Hard core conservatives hope this form of foolishness dies out, and soon, so the economy can return to a more servile, less demanding workforce.  Biden’s Build Back Better Plan would throw a monkey wrench into their hopes.  Keeping it from passing might very well help them realize their desires.  If so, it will continue the process of relegating The United States of America to second tier status on the world stage, but it would help keep power and wealth in the hands of a few.

We are unlikely to ever return to the norm of life long employment in one discipline or for one employer.  We do have the possibility of using Herzberg’s ideas as the foundation for a 21st century set of norms opening to   workers a life of opportunity and contentment. It would be a move toward restoring the foundations of loyalty between employer and employee.  It can’t be done if the only measure of success is the quarterly report and bottom line.  It can’t be done if business owners ascribe to themselves all rights and privileges while treating employees as replaceable commodities. 

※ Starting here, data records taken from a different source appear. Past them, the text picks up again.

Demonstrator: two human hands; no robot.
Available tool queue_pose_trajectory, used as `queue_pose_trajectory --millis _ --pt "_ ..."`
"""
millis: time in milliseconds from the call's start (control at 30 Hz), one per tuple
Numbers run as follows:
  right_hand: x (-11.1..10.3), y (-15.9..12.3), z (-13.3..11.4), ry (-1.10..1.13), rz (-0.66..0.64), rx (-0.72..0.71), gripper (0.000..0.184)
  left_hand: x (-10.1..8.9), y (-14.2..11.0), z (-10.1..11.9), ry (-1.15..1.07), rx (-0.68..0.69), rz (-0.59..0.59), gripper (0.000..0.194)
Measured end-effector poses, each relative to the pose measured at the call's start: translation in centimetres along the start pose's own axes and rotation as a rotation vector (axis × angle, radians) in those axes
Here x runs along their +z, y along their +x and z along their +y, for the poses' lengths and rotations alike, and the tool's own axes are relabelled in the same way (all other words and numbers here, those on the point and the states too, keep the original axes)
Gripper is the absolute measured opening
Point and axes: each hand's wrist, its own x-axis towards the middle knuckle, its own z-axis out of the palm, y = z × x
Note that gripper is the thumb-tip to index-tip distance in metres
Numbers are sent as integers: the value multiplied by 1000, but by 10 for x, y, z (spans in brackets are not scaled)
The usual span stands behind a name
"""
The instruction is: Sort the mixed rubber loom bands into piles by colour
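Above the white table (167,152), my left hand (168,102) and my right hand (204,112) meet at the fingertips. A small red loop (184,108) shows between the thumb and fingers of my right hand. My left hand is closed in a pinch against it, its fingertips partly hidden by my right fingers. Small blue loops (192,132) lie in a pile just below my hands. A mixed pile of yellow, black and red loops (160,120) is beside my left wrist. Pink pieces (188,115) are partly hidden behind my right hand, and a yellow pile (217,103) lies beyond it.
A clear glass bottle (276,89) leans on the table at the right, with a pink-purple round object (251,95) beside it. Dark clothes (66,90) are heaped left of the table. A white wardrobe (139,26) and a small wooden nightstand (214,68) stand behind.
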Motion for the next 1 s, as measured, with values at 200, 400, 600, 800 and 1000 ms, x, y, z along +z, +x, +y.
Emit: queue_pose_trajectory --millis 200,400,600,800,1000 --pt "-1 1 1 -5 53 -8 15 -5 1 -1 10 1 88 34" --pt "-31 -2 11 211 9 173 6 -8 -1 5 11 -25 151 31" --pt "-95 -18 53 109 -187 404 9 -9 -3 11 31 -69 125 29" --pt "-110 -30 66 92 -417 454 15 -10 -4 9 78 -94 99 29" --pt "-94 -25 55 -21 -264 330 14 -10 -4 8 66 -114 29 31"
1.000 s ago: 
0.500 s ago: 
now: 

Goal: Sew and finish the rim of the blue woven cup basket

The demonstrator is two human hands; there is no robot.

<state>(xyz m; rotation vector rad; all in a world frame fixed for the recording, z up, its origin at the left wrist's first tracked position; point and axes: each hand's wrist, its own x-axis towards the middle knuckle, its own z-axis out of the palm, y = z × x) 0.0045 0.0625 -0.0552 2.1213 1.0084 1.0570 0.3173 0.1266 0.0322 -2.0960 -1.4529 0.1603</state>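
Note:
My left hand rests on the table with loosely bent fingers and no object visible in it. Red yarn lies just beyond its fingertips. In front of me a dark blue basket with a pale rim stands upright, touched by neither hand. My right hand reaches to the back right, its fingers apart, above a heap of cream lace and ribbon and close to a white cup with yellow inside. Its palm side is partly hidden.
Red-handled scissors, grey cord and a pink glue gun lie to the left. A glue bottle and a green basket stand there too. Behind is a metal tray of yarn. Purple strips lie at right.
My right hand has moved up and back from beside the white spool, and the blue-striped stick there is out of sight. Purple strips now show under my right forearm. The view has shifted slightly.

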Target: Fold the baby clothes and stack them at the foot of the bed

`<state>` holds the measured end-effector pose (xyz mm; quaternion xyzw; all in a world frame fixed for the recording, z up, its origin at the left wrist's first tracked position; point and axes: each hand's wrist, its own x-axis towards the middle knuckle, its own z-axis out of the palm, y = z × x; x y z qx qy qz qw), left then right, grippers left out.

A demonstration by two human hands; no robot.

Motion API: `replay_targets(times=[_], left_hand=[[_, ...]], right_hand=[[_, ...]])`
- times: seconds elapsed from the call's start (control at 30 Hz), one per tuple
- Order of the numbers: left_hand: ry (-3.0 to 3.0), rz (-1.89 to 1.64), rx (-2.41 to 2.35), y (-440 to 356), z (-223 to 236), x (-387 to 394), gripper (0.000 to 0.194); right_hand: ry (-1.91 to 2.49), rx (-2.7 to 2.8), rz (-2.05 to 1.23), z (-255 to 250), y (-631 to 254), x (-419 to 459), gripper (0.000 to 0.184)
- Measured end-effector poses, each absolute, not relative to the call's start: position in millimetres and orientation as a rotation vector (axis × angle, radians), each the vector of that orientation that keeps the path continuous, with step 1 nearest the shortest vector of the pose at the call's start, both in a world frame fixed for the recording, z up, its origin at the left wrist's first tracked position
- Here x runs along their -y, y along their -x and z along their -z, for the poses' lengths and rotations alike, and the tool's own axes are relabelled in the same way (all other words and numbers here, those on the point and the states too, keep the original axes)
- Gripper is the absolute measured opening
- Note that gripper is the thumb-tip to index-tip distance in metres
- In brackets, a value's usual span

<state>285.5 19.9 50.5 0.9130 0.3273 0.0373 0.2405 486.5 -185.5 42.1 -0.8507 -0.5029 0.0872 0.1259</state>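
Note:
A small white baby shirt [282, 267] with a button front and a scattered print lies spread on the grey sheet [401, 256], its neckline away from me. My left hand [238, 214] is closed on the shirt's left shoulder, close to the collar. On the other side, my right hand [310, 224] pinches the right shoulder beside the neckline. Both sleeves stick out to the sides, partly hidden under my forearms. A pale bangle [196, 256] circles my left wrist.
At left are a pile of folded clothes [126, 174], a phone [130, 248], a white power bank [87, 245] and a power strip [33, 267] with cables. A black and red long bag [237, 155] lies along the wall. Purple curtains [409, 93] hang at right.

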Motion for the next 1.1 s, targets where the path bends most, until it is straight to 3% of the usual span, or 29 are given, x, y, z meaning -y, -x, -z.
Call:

Look at it this way.  You cannot buy anything these days without getting a customer satisfaction survey in the mail or a request to fill one out online at the bottom of every receipt.  No matter that most surveys are thinly veiled marketing gimmicks, the fact remains that we have been led to expect to be satisfied and to report on it.  Doesn’t it stand to reason that employees are thinking, if customer satisfaction is important, then why not treat my status as employee the same way.  The old ways won’t work.  Coating them with sugar and spice doesn’t make them new ways.  It’s time to move on to a new way of thinking about employment.  The result, I think, will be a better national economy able to lead the world  into a more prosperous future for all.  

Final note:  For several decades I was among those teaching this stuff to managers.  They all loved it, eagerly adopted the vocabulary, and changed their practices not one iota.  The cult of libertarian individualism, to the exclusion of all else, had too great a hold. Let’s hope for a different outcome this time.